Sunday, November 04, 2007

The Seven Deadly Sins

Growing up in a town just south of South Boston ("Southie"), I was one of maybe 3-4 Jewish kids in a graduating class of more than 750. The vast majority of everyone else were Irish and Italian Catholic and this was such a prevalent part of the prevailing culture that the name of the "parish" I lived in (St.Clare's) was more important than the name of the county (I don't remember).

I do remember kids talking about questions they were grappling with as a result of their Sunday school classes and, being Jewish, I was endlessly fascinated with these discussions because the worries they had were so decidedly absent in my own religious upbringing. Not that we didn't care about justice and what was right and what was wrong, but the idea that one could be born a "sinner" (original sin) and could be condemned to Hell for who knows what offense later was a shocking thing to hear. But it wasn't just concerning and confusing for their Jewish classmate, my Catholic friends were worried and rightfully (under the circumstances) obsessed with these concepts as well.

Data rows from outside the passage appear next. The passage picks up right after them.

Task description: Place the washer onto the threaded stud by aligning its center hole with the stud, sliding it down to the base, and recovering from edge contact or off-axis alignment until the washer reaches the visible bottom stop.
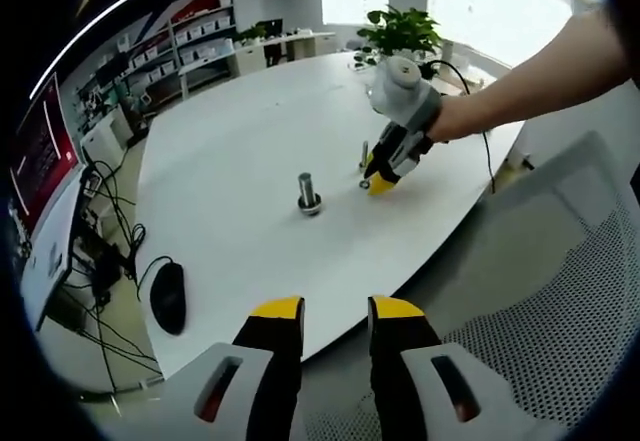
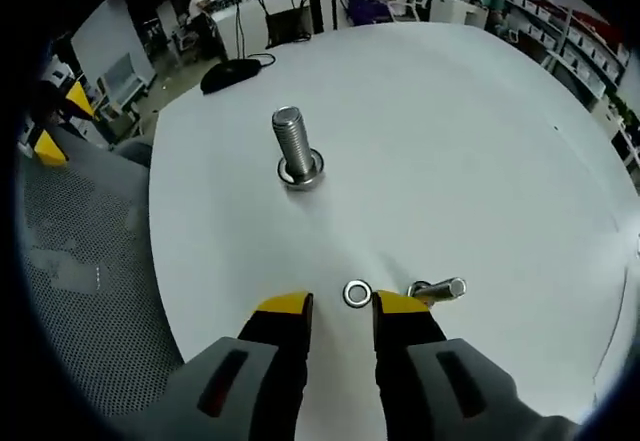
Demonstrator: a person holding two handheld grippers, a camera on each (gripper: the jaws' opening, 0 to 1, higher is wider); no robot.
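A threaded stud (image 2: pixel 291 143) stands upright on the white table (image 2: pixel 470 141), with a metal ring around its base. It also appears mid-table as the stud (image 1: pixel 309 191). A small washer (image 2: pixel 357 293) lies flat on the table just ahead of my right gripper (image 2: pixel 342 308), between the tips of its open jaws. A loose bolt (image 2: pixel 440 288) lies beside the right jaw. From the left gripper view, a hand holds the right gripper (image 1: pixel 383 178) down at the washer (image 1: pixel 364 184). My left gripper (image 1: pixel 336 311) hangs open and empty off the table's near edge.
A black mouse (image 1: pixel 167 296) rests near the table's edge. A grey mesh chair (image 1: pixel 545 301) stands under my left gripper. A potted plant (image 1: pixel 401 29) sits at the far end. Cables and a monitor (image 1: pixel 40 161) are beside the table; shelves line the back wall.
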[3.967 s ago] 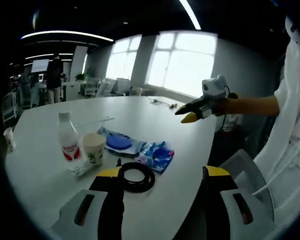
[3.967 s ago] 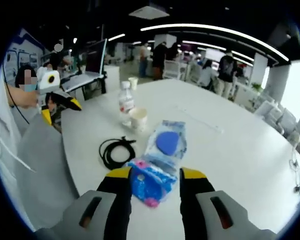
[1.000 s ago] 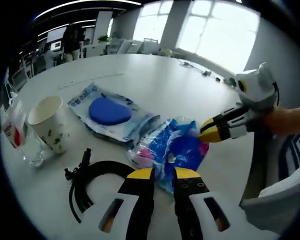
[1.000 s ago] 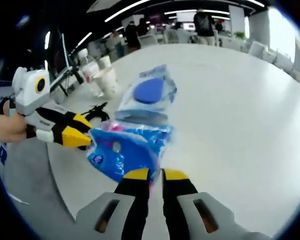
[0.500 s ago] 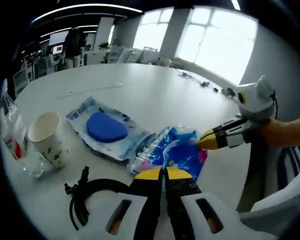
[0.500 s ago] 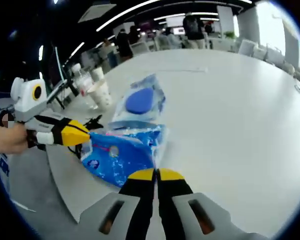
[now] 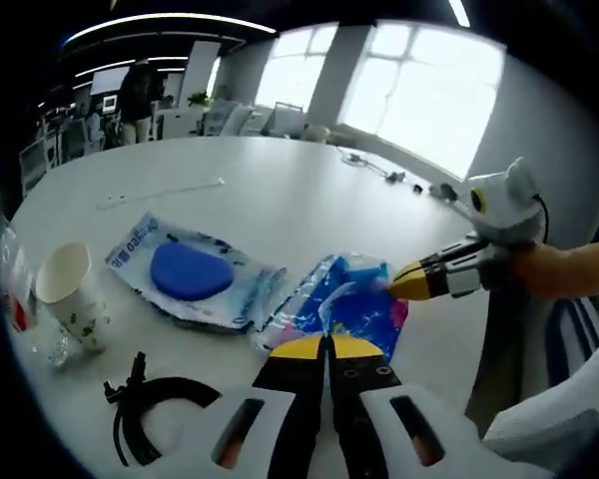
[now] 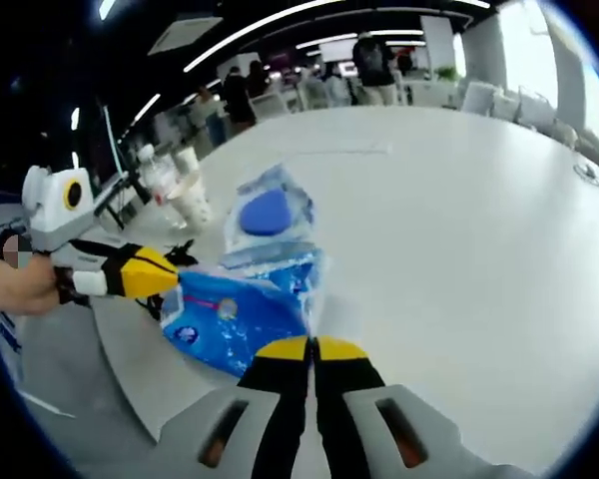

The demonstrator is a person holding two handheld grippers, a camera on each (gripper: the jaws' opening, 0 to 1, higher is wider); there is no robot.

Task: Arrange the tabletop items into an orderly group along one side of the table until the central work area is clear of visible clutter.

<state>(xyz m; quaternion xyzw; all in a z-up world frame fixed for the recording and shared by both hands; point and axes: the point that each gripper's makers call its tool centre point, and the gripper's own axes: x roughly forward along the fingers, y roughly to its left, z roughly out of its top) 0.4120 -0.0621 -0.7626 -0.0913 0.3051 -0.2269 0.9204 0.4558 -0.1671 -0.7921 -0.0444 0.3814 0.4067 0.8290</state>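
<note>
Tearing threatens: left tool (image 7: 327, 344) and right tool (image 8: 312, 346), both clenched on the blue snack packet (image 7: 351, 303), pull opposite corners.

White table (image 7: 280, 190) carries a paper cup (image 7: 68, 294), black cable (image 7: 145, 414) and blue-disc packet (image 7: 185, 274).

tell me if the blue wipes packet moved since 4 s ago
Yes. The blue packet lay flat beside the pouch with the blue disc; now its edges are raised off the table, pinched by the left gripper and right gripper.
</note>
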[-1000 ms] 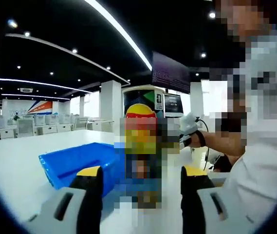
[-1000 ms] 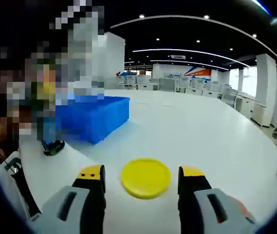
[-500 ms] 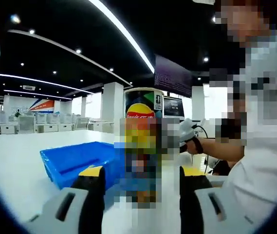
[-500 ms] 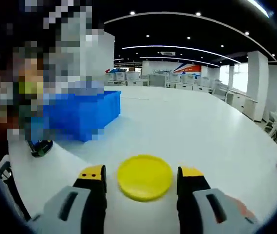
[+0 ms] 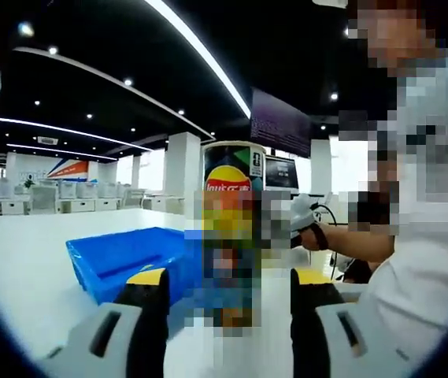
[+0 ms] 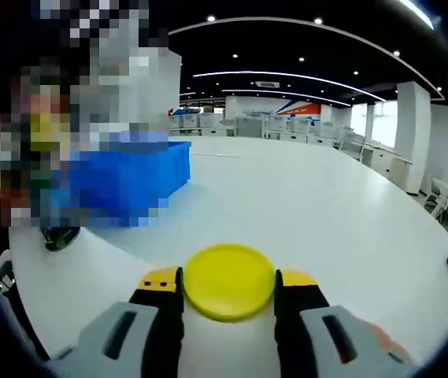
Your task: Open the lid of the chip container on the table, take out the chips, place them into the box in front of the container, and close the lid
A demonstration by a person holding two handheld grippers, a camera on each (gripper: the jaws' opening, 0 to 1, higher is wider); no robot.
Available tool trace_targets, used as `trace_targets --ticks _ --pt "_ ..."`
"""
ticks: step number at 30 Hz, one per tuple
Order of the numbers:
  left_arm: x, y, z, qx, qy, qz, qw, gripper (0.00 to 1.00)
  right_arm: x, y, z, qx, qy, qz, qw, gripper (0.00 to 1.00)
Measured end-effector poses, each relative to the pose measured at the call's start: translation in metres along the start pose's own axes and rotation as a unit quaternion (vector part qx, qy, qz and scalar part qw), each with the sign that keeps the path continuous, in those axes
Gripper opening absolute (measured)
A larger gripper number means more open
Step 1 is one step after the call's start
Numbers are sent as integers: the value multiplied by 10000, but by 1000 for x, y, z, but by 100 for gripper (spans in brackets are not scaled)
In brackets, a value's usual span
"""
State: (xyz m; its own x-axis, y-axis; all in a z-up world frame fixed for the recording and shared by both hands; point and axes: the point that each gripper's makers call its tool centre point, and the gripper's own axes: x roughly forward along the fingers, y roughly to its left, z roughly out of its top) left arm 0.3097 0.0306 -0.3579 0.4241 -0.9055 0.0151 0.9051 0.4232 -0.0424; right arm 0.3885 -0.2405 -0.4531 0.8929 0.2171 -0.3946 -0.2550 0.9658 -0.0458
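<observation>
The right gripper (image 6: 229, 281) is clamping the round yellow plastic lid (image 6: 229, 280) on the white table (image 6: 342, 213), seemingly for closing, while the left gripper (image 5: 228, 287) is hanging apart around the tall printed chip container (image 5: 233, 177) beside the blue plastic box (image 5: 125, 260).

- We see a dark wall screen (image 5: 277, 120) high above the fingers.
- Left of the fingers, a small black round object (image 6: 58, 237) rests on the white counter (image 6: 302, 205).
</observation>
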Motion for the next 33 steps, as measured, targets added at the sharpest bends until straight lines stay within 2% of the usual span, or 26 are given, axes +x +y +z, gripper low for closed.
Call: trace_targets --ticks 24,28,33 --pt "1 0 -5 -11 99 33 9999 62 -3 1 9 134 -191 160 9996 45" --pt "-1 0 0 -105 -21 21 9999 62 -3 1 11 123 -211 173 9996 45" --pt "-1 2 -1 -100 -12 43 9999 62 -3 1 13 1 -245 177 9995 45"
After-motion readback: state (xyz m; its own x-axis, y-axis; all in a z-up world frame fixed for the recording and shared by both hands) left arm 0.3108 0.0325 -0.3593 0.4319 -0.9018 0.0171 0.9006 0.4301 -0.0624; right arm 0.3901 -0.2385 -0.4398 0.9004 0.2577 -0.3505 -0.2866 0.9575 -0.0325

The seven deadly sins—lust, gluttony, greed, sloth, wrath, envy and pride—were a list my Catholic friends were required to memorize and recite and I was present at one gathering where my friends worried incessantly about this list and what each sin meant. I imagined their Sunday school class had some sort of test coming up but more than likely they needed to recite the list for the nuns and feared incurring the "wrath" of the dreaded ruler from coming down on their hands.

I haven't thought about this list in years but in two recent sessions guidance came through that shifted the way I think and suddenly the discussions I remember on the Deadly Sins came flooding back. The guidance was that the problem at hand would disappear if one could sit in the belief that who we are is infinitely connected to ALL. That WE are collectively IT--God, the "Universe", the Big Gee, whatever you want to call IT. Self-realization, connection with the Divine, no longer seeing ourselves as separate.

How would one act, what would one believe from this perspective? In the guidance it was NOT required that one reach this state of being BEFORE healing could occur. The suggestion made was to act "as if," to imagine what it might be like. Would you feel ashamed of yourself or less than other people? Would you have any reason to be envious of others, greedy, afraid or vengeful? Conversely, would you need to prove your worth or flaunt it in any way? The "Sins" have been interpreted as varying degrees of separation from Divinity. If you really are Divinity—if our true nature is Divine—the sins have no reason to exist.

1 comment:

Anonymous said...

My thoughts align with yours...thanks for sharing.